A cabeça era adornada com uma máscara, perucas de cabelo natural puro ou misturado com fibras de animais, explica Verónica Silva, curadora da área de antropologia do Museu Nacional de História Natural de Santiago.

"A própria família construía a múmia", diz a antropóloga, lembrando que a mumificação começou principalmente com fetos e recém-nascidos.

Embora se respeitasse uma série de regras gerais, cada múmia exibe características únicas, "com inovações tecnológicas e artísticas" que permitem situá-las em três períodos diferentes: o das múmias negras, o das vermelhas e o das enfaixadas.

As mais elaboradas são as mais recentes, destaca a antropóloga, que indica que, de todos os modos, "estamos falando efetivamente dos corpos com mumificação artificial mais antigos do mundo", conclui.

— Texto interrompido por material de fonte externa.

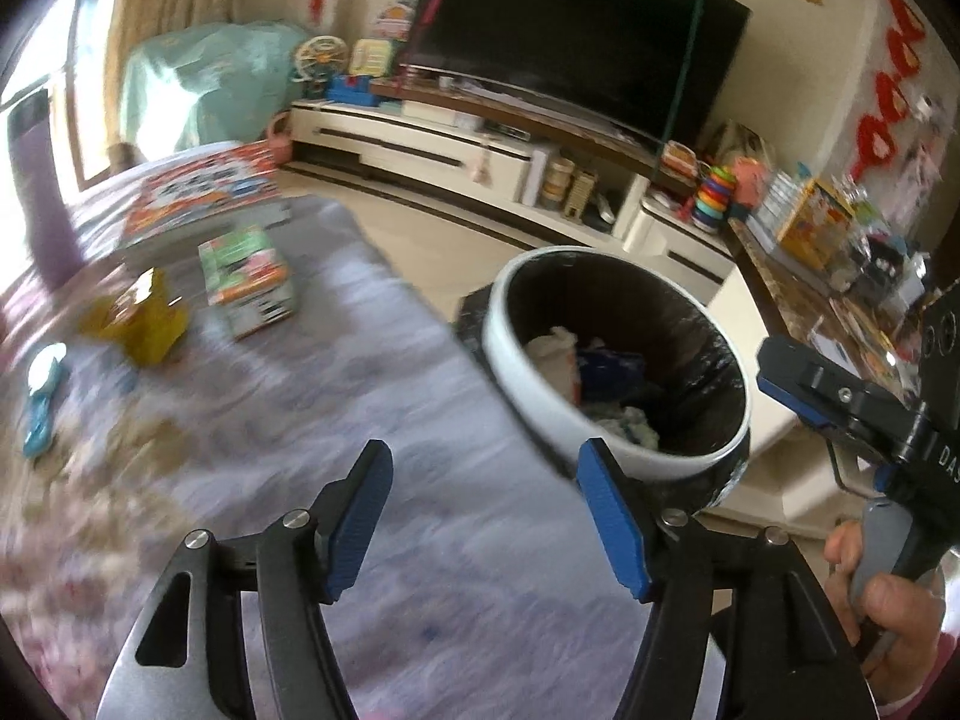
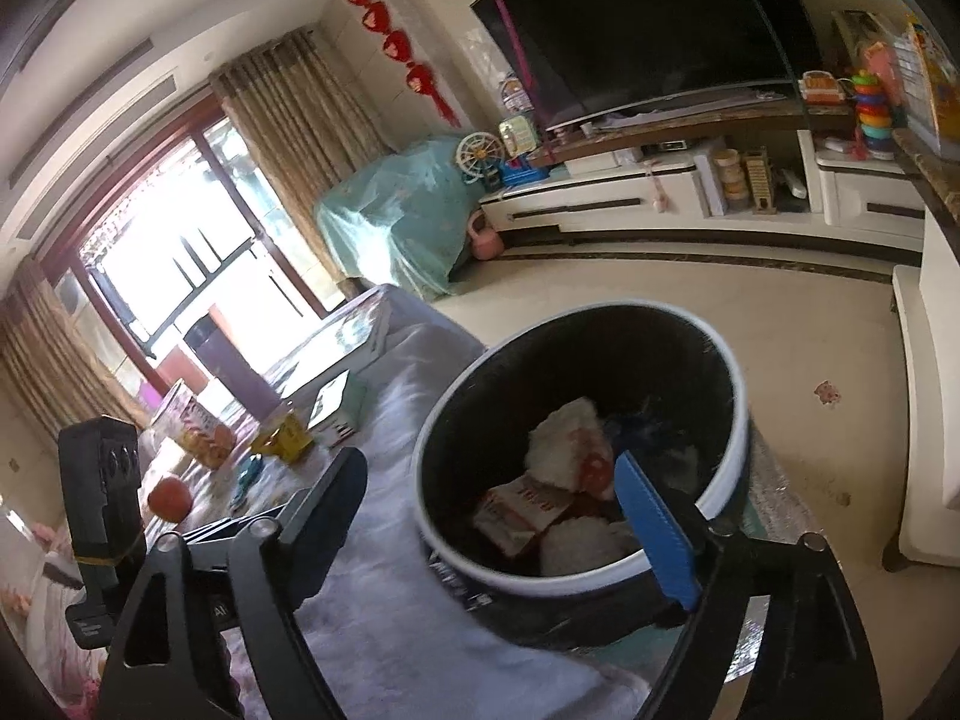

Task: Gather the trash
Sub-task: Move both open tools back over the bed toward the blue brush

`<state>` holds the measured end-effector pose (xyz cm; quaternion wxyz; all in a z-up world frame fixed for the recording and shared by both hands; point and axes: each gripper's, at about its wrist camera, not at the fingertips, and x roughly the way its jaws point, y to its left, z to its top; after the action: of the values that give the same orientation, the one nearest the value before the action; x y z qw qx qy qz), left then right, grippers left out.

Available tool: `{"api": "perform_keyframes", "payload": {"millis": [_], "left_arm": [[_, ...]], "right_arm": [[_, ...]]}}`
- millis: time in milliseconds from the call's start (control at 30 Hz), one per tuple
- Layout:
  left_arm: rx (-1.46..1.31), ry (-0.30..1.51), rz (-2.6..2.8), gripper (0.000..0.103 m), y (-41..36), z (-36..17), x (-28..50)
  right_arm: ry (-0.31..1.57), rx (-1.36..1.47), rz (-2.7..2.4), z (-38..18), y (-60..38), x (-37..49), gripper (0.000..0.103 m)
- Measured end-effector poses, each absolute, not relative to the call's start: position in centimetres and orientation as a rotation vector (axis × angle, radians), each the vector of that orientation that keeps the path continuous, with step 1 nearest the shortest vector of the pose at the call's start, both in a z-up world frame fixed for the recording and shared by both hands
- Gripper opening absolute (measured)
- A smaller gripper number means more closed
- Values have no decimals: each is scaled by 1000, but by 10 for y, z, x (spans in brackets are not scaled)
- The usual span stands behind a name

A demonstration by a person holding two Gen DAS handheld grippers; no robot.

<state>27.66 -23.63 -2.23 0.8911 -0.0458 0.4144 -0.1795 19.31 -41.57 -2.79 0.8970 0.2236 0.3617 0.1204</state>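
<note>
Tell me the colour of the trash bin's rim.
White, ringing a black liner; the trash bin rim shows best in the right wrist view.

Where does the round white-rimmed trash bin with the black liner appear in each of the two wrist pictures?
Left wrist view: the round white-rimmed trash bin with the black liner sits right of centre, beside the cloth-covered table's edge.
Right wrist view: the bin is at lower centre, behind the right claw.
Shared landmark: the large black television screen at the top.
</note>
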Motion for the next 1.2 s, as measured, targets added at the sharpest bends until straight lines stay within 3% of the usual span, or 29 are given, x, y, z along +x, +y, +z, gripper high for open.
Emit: {"api": "perform_keyframes", "payload": {"millis": [633, 1200], "left_arm": [[-262, 832, -116, 68, -102, -21, 192], [-302, 829, 13, 69, -43, -25, 202]], "right_arm": [[814, 371, 395, -35, -309, 179, 92], [883, 350, 494, -54, -247, 192, 92]]}}
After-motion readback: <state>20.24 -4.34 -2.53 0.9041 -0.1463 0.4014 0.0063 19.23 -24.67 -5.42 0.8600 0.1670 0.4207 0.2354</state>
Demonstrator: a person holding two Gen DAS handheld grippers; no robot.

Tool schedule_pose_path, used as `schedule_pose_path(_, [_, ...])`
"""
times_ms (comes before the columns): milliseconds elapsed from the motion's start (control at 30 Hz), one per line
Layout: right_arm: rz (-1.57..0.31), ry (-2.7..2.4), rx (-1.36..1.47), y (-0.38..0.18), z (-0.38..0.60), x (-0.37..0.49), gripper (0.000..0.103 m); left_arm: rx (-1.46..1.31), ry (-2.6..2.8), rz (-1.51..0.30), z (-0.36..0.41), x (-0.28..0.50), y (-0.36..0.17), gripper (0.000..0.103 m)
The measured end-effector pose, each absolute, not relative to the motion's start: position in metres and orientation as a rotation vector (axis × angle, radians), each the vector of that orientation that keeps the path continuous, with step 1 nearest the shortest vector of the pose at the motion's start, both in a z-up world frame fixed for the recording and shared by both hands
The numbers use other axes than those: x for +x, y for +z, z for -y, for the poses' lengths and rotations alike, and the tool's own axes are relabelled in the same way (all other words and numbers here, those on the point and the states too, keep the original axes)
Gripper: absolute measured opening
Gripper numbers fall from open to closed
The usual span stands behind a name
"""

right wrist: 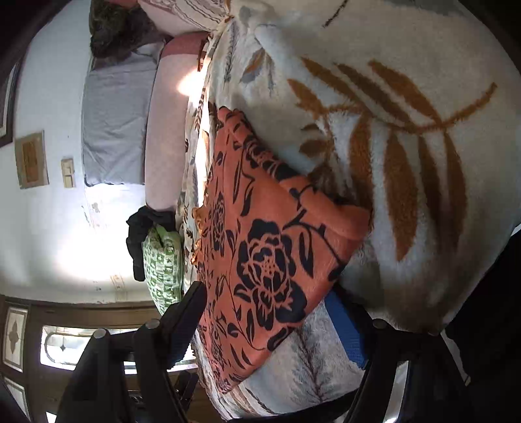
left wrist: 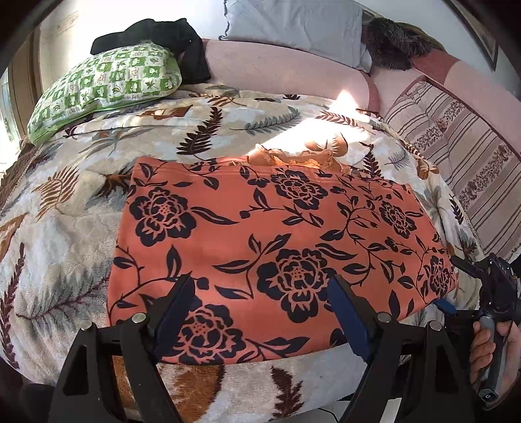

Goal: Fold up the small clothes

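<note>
An orange garment with a black flower print [left wrist: 273,234] lies folded flat on the leaf-patterned blanket [left wrist: 65,234]; lace trim [left wrist: 293,157] shows at its far edge. My left gripper [left wrist: 260,299] is open, hovering over the garment's near edge, holding nothing. My right gripper [left wrist: 456,286] is at the garment's right corner, held in a hand. In the right wrist view, rolled sideways, the right gripper [right wrist: 270,312] is open with the garment's corner [right wrist: 276,266] between its fingers, one finger above and the blue-padded finger [right wrist: 345,328] against the blanket [right wrist: 407,156].
A green checked pillow [left wrist: 107,88] with black clothing [left wrist: 162,35] on it lies at the bed's far left. A grey pillow [left wrist: 293,22] and striped cushion [left wrist: 456,140] are at the back and right. The bed's front edge is just below the grippers.
</note>
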State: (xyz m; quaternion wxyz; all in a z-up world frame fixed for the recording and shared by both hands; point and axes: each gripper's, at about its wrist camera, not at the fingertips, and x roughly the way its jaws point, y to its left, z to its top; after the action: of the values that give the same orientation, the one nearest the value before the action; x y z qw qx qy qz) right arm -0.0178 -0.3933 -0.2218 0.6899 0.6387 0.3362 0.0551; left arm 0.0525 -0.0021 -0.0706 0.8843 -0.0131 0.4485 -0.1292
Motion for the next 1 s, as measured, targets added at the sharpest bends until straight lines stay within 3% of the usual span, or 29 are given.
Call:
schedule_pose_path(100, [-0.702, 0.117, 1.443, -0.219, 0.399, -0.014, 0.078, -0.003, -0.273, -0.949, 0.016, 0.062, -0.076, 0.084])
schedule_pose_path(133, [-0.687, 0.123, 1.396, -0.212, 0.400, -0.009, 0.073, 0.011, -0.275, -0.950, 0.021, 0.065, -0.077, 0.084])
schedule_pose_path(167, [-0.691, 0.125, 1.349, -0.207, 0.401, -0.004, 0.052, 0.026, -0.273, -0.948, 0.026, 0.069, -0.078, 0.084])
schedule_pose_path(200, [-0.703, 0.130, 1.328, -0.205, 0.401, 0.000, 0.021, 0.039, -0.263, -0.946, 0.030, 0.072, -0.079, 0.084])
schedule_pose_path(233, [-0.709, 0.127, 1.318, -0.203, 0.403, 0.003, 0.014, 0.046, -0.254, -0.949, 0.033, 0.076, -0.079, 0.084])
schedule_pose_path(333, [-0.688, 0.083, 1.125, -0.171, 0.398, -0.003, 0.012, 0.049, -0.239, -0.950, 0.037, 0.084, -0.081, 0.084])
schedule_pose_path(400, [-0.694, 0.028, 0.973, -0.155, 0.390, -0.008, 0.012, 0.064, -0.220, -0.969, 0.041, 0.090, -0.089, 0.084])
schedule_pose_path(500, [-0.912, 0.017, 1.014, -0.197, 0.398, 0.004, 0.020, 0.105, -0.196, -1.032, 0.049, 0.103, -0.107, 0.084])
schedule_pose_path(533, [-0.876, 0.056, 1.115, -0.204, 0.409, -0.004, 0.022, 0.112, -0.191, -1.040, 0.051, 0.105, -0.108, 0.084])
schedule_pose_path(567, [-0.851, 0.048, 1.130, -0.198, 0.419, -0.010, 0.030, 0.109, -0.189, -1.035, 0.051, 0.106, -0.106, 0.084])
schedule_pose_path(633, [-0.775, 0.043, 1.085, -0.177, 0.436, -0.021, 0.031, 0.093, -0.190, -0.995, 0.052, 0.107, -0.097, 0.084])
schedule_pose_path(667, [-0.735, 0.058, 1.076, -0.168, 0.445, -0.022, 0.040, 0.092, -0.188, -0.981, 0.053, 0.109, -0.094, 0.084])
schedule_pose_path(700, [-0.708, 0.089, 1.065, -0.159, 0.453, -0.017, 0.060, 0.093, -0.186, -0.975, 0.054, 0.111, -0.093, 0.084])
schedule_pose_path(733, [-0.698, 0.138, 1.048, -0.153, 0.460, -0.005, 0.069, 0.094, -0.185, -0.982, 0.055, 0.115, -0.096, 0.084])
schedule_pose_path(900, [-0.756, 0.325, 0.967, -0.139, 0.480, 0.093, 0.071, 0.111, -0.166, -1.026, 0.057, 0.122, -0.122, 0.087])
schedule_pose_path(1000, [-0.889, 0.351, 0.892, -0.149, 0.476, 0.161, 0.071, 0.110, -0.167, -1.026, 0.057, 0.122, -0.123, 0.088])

"As múmias chinchorro datam de 7.400 anos antes do presente, isso quer dizer que este sistema de taxidermia dos corpos das múmias chinchorro era realizado 2.000 anos antes da primeira mumificação no Egito", aponta Silva.

Herança genética

Ao escanear a menor das múmias, os pesquisadores se surpreenderam ao descobrir que esta não tinha estrutura óssea.

"O material (...), portanto, é só uma figura que poderia ser uma representação de um indivíduo que não pôde ser mumificado", afirma Silva.

Os antropólogos encontram limitações ao estudar esta cultura, que não deixou outros vestígios além de seus mortos.

Não foram encontrados enxovais funerários, e isso, junto com a posição das cerca de 180 múmias encontradas, principalmente em locais que são uma espécie de cemitério perto da praia Chinchorro, leva a pensar que essa cultura não tinha crenças relacionadas com a vida após a morte.

Colocar um rosto na cultura chinchorro é parte de uma pesquisa que busca também descodificar seu DNA e identificar quais rastros genéticos estão presentes nos chilenos de hoje.

O objetivo é "entender melhor seu modo de vida: desde sua dieta até saber se seus genes continuam presentes em nós chilenos", afirma Silva.